(Source data begins)

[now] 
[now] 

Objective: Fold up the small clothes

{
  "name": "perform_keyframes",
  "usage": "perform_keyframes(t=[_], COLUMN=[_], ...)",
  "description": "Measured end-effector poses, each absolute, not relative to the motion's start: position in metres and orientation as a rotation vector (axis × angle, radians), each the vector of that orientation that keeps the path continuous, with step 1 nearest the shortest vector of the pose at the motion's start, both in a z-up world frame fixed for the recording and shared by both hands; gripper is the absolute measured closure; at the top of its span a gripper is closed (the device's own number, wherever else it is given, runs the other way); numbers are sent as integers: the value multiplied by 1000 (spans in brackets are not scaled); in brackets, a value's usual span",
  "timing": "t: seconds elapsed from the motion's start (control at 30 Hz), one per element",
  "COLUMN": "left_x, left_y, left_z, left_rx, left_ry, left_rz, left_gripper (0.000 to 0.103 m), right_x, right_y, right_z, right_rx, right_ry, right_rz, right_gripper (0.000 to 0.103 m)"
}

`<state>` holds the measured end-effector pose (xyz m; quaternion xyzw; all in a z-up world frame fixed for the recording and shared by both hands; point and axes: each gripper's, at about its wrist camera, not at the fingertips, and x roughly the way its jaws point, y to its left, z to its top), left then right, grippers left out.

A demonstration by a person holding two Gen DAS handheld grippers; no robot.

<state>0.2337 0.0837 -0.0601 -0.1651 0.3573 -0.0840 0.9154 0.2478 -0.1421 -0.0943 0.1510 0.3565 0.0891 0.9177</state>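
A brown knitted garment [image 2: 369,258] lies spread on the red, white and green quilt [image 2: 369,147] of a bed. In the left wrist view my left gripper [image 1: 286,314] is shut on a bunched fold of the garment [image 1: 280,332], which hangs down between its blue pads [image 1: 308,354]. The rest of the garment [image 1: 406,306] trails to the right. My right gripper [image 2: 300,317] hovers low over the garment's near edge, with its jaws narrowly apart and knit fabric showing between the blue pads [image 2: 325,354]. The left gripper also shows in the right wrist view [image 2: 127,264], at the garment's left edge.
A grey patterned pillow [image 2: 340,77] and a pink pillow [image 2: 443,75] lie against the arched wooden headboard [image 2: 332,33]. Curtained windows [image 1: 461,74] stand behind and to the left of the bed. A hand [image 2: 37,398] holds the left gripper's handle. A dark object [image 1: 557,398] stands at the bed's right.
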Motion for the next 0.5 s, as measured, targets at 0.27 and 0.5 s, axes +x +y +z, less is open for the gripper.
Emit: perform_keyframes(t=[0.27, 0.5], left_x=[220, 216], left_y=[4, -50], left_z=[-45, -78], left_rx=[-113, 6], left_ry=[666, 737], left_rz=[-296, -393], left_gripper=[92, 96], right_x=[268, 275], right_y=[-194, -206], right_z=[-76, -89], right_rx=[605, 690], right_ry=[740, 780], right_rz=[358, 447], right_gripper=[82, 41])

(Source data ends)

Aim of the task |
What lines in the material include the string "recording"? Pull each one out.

Response to the exercise |
  "description": "Measured end-effector poses, each absolute, not relative to the motion's start: position in metres and orientation as a rotation vector (axis × angle, radians), each the vector of that orientation that keeps the path continuous, with step 1 nearest the shortest vector of the pose at the motion's start, both in a z-up world frame fixed for the recording and shared by both hands; gripper is the absolute measured closure; at the top of its span a gripper is closed (the device's own number, wherever else it is given, runs the other way); numbers are sent as integers: the value multiplied by 1000 (spans in brackets are not scaled); in brackets, a value's usual span",
`<state>` holds the measured end-effector pose (xyz m; quaternion xyzw; all in a z-up world frame fixed for the recording and shared by both hands; point and axes: each gripper's, at about its wrist camera, not at the fingertips, and x roughly the way its jaws point, y to its left, z to its top), left then right, grippers left out.

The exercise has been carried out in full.